The listing below needs to be copied in full, exactly.

⁂

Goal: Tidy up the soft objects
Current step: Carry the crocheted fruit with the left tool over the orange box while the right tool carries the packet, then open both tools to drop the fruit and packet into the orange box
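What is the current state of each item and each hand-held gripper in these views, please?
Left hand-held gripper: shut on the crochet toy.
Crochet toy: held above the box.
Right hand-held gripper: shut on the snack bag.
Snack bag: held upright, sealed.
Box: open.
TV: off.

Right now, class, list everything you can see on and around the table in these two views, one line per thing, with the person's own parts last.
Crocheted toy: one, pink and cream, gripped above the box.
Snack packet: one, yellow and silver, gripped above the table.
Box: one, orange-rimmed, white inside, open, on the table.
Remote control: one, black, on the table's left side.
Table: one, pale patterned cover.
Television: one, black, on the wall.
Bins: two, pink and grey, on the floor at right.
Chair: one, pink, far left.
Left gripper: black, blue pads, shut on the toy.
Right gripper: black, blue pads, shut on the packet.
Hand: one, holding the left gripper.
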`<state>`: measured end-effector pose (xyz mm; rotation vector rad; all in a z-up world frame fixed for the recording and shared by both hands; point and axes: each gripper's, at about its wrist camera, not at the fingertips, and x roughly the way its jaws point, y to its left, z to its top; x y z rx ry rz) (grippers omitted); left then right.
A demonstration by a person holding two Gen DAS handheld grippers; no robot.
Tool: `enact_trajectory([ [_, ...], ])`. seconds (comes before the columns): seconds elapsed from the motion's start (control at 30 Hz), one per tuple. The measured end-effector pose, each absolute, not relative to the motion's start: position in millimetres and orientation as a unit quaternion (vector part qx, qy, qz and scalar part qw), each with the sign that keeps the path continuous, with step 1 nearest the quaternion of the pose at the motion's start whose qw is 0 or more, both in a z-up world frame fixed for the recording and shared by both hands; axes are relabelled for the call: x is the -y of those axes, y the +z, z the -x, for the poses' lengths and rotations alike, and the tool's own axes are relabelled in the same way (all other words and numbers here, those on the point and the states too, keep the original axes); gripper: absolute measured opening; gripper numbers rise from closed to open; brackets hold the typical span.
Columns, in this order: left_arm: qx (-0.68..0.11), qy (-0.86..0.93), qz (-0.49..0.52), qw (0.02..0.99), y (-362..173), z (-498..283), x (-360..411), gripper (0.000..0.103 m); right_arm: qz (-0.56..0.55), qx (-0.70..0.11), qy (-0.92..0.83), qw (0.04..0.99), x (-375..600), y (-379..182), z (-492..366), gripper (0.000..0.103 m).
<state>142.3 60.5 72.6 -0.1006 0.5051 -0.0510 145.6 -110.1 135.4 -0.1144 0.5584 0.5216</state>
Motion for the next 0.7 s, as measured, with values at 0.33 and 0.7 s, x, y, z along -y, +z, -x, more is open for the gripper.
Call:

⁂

Solution for this problem =
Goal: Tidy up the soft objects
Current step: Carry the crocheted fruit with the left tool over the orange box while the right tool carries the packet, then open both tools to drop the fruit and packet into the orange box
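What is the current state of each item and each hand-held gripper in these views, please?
Left hand-held gripper: shut on the crochet toy.
Crochet toy: held above the box.
Right hand-held gripper: shut on the snack bag.
Snack bag: held upright, sealed.
Box: open.
TV: off.

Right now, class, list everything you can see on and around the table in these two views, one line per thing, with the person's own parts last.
Crocheted toy: one, pink and cream, gripped above the box.
Snack packet: one, yellow and silver, gripped above the table.
Box: one, orange-rimmed, white inside, open, on the table.
Remote control: one, black, on the table's left side.
Table: one, pale patterned cover.
Television: one, black, on the wall.
Bins: two, pink and grey, on the floor at right.
Chair: one, pink, far left.
Left gripper: black, blue pads, shut on the toy.
Right gripper: black, blue pads, shut on the packet.
Hand: one, holding the left gripper.
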`<state>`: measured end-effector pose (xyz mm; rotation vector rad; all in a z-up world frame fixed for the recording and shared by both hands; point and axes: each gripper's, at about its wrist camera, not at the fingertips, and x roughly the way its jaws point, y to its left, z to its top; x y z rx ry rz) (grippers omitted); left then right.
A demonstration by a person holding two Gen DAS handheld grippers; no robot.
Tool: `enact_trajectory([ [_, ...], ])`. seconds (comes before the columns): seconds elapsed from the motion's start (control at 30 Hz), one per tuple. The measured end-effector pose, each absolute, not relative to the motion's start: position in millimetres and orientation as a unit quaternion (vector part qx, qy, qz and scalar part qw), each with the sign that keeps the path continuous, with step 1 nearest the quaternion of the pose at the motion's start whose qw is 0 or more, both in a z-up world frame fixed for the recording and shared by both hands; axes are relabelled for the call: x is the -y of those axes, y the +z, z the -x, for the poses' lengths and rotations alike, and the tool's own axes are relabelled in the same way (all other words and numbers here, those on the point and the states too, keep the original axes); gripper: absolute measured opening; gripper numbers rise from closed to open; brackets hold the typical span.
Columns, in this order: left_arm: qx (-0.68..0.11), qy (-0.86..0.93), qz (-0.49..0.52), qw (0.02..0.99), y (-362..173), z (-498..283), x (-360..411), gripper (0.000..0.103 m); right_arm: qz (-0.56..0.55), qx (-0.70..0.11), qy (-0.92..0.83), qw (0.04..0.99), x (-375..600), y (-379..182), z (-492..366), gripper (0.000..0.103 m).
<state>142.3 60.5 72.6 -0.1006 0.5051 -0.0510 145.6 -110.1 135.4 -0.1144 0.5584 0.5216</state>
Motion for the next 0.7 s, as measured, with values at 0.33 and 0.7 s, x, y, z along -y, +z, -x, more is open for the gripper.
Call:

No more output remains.